この隕石衝突の痕跡が、メキシコから遥か遠くデンマークの海岸に残る。

ステウンスの崖壁

チクシュルーブ隕石衝突によって巻き上げられた灰が積もった白亜紀〜第三紀の境界を示す地質。地球史上最も新しい絶滅時の化石が完全な形で残る。ここは物理学者ルイス・アルヴァレズと息子らが、恐竜の絶滅が小惑星によって引き起こされたとする証拠として研究していた場所としても有名だ。

白亜紀末は鳥類以外の恐竜、アンモナイト、首長竜類、モササウルス類も絶滅してしまったが、地球上生命体の命のリレーは途切れなかった。

新生代へ

5回目の大量絶滅から約1000万年間を暁新世ぎょうしんせいという。個人的にとても好きなネーミング。

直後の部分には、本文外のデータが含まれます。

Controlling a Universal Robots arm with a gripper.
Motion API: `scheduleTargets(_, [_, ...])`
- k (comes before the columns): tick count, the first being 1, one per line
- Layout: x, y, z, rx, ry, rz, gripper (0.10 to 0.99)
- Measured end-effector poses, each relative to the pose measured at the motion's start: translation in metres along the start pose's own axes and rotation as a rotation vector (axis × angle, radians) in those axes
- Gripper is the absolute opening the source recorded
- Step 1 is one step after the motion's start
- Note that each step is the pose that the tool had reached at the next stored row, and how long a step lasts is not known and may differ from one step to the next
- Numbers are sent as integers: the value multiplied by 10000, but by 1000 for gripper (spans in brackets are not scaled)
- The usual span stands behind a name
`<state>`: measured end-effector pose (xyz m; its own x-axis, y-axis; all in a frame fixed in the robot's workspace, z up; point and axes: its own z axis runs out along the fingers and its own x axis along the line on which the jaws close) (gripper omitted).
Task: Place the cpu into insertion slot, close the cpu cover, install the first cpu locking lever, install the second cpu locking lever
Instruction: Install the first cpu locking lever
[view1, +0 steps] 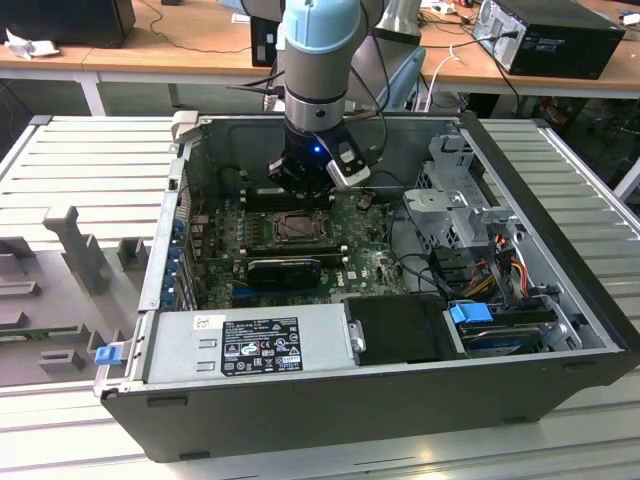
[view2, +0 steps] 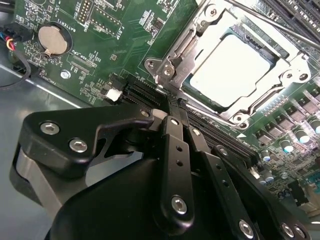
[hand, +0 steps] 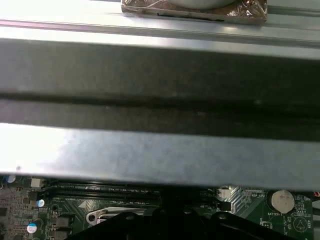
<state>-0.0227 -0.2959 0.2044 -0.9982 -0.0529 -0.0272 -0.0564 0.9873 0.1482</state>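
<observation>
The cpu (view2: 231, 70) sits in the slot (view2: 197, 82) on the green board (view2: 100, 50), its pale top bare; the cover (view2: 280, 47) lies shut around it, framing the chip; the tool (view2: 172, 116) hangs just beside the socket's corner with its black fingers (view2: 175, 150) pressed together and nothing between them; in the exterior view the arm (view1: 315, 60) reaches down into the open case (view1: 560, 250).

An open dark grey metal computer case (view1: 560, 300) lies on its side. Inside it, the green motherboard (view1: 370, 262) carries the square black-framed insertion slot (view1: 297, 228) near its middle. The pale blue and grey robot arm (view1: 316, 60) reaches down directly behind the slot, its black gripper (view1: 300, 178) just above the board.
</observation>
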Motion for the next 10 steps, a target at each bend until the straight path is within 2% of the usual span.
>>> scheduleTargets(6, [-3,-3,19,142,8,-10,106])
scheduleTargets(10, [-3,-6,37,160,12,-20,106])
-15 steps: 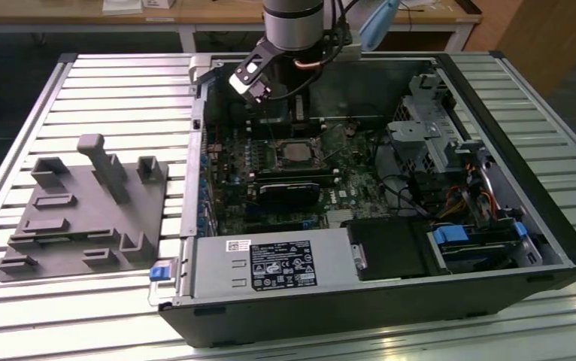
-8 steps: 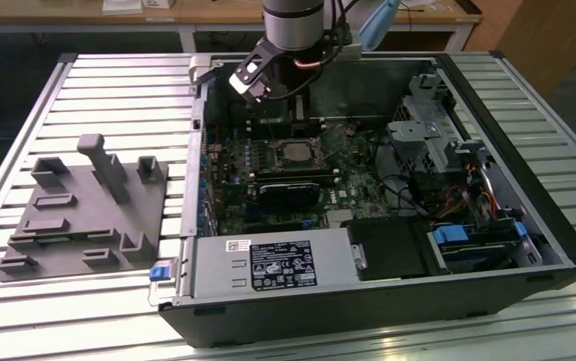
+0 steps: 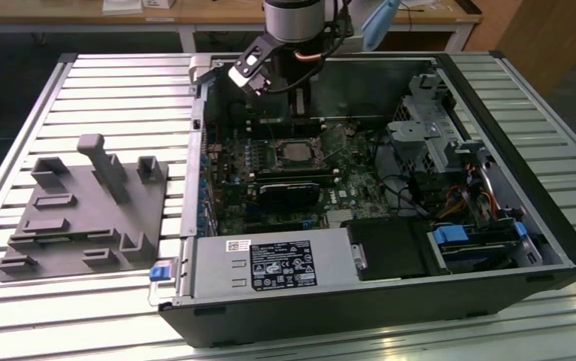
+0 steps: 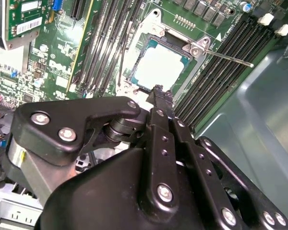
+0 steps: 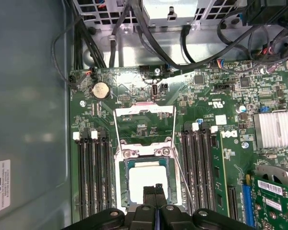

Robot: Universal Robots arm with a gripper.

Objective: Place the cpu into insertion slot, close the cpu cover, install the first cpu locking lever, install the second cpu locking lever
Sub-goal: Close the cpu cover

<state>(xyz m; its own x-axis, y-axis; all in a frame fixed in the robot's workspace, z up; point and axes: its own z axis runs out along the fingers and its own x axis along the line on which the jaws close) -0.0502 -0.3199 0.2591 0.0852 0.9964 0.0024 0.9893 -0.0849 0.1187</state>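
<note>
The cpu (image 5: 145, 178) lies in the insertion slot (image 5: 125, 191) on the green board, its pale metal face uncovered; it also shows in the second wrist view (image 4: 159, 67). The cpu cover (image 5: 145, 111) is swung open past its hinge, and board shows through its cut-out. A thin locking lever (image 4: 228, 57) sticks out free beside the slot. My gripper (image 5: 153, 190) hovers over the chip's near edge, shut and holding nothing, with its tip (image 4: 158, 92) just short of the chip. In the exterior view the gripper (image 3: 290, 98) reaches down into the case above the slot (image 3: 296, 153).
Black memory slots (image 5: 92, 177) (image 5: 201, 167) flank the socket. A graphics card (image 3: 290, 188), a power supply (image 3: 268, 263) and a drive cage (image 3: 438, 135) fill the case. Cables (image 5: 134, 28) run behind the board. A grey fixture (image 3: 87, 218) lies on the table at the exterior view's left.
</note>
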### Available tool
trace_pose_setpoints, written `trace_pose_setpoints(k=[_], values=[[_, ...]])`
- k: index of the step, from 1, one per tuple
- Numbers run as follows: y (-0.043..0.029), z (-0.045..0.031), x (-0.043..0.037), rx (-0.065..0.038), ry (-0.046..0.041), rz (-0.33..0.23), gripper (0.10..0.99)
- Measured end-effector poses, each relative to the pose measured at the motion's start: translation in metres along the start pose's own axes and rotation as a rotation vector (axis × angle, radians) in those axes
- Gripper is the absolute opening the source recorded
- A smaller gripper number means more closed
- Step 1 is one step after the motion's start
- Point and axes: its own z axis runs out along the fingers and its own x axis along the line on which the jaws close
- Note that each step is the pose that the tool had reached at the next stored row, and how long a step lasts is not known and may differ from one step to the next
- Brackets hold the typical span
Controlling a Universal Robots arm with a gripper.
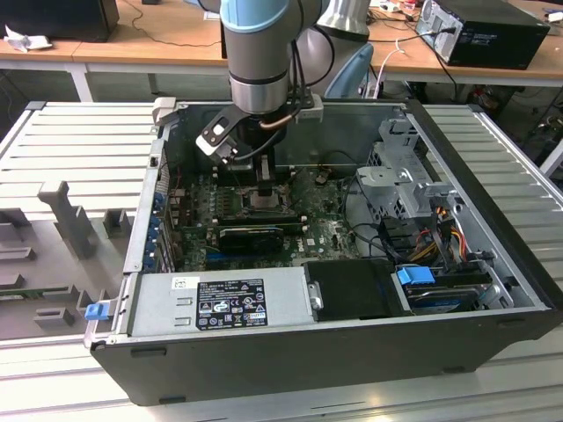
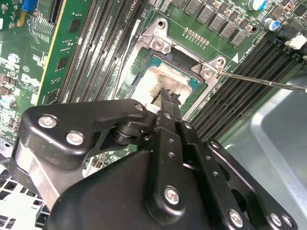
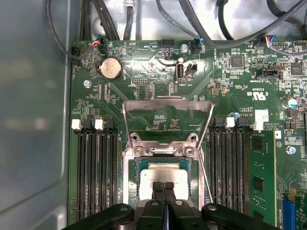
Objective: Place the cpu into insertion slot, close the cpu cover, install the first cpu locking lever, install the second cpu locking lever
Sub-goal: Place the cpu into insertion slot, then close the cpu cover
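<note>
A ribbed grey metal counter (image 1: pixel 79 141) fills most of the exterior view, with grey moulded fixtures (image 1: pixel 75 224) standing at its left edge. Across the top of the frame runs a long wooden counter (image 1: pixel 158 48) on white legs, carrying a black computer tower (image 1: pixel 493 31) at the upper right, a dark box (image 1: pixel 62 18) at the upper left, and loose cables (image 1: pixel 167 18). A blue chair (image 1: pixel 356 70) stands at upper centre.

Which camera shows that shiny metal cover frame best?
The first wrist view: the cpu cover faces the camera, swung open, its whole frame and window plain. In the second wrist view it is hard to tell from the metalwork of the insertion slot. In the exterior view it is too small to make out.
</note>
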Motion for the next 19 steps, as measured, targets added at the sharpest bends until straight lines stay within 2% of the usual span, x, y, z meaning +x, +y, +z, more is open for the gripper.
trace_pose_setpoints(k=[13,16,19], values=[[0.0007,-0.0077,0.0001,0.0,-0.0002,0.001,0.106],[0.005,-0.0075,0.0001,0.009,-0.0003,0.002,0.106],[0.0053,-0.0095,0.0002,0.01,-0.0004,0.002,0.106]])
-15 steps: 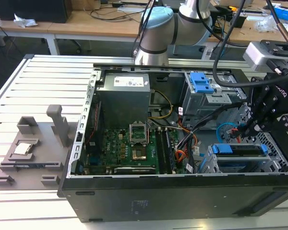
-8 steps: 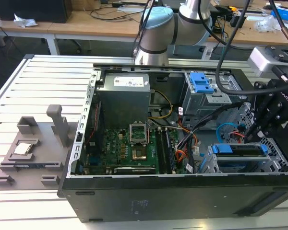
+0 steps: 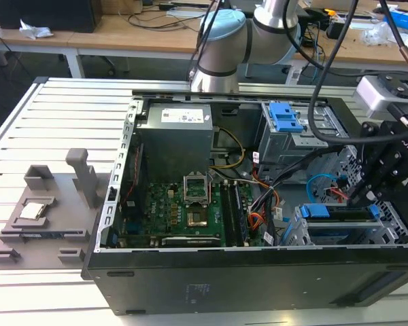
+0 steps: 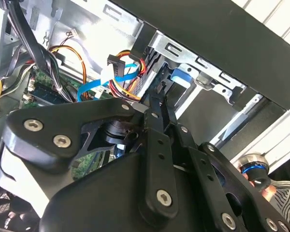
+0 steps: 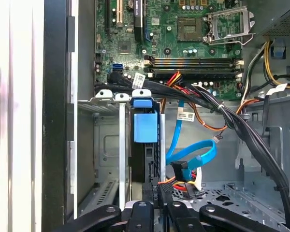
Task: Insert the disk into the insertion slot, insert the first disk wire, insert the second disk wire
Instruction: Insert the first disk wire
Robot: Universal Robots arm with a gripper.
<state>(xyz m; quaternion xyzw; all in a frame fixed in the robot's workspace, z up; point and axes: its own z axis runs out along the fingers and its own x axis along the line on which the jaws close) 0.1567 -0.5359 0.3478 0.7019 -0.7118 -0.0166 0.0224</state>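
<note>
In the exterior view the disk lies in the insertion slot, the low perforated cage at the case's near right corner, with its blue carrier showing at both ends. My gripper hangs just behind it. The first wrist view shows the carrier's blue tab on the edge-on disk inside the cage. My gripper is shut on a small black wire connector with an orange lead, right at the disk's rear edge. In the second wrist view the closed fingertips reach toward the blue carrier.
A blue flat cable with its black plug hangs loose beside the disk, next to red and yellow power wires. A thick black cable bundle crosses above. A taller grey cage with a blue clip, the motherboard and a grey fixture lie toward the exterior view's left.
</note>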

この時代のサバイバーで始新世に多様化を果たしたのは、恐竜唯一の生き残り鳥類、哺乳類や被子植物だった。

この始新世期の生物繁栄の証拠を示すのがこちら。

メッセルの化石採掘地区

厚さ190mのオイルシェール層ワニやネズミなど化石が豊富に含まれている。非常に壊れやすいため、化石を一度樹脂で覆ってから慎重に掘り出さなければならない。哺乳類の初期進化の貴重な情報である。

ワディ・アル・ヒタン(鯨の谷)

始新世(約4000万年前)のクジラの祖先の化石が多数出土。バシロサウルスと呼ばれる後ろ足のあるクジラ類の化石が有名。陸上哺乳類が海生哺乳類へ進化する過程の重要な証拠を示している。

『物語は石に刻まれている』

人類がまだ存在さえしなかった太古の地球。それは石に刻まれ、多くのことを物語ってくれました。現在でも多くの化石が世界各地で発掘され続けています。もしかしたら、あなたの足元にもそんな太古の物語が刻まれているかも知れませんね。

ひとまず、今回の太古の時空旅行はここまで。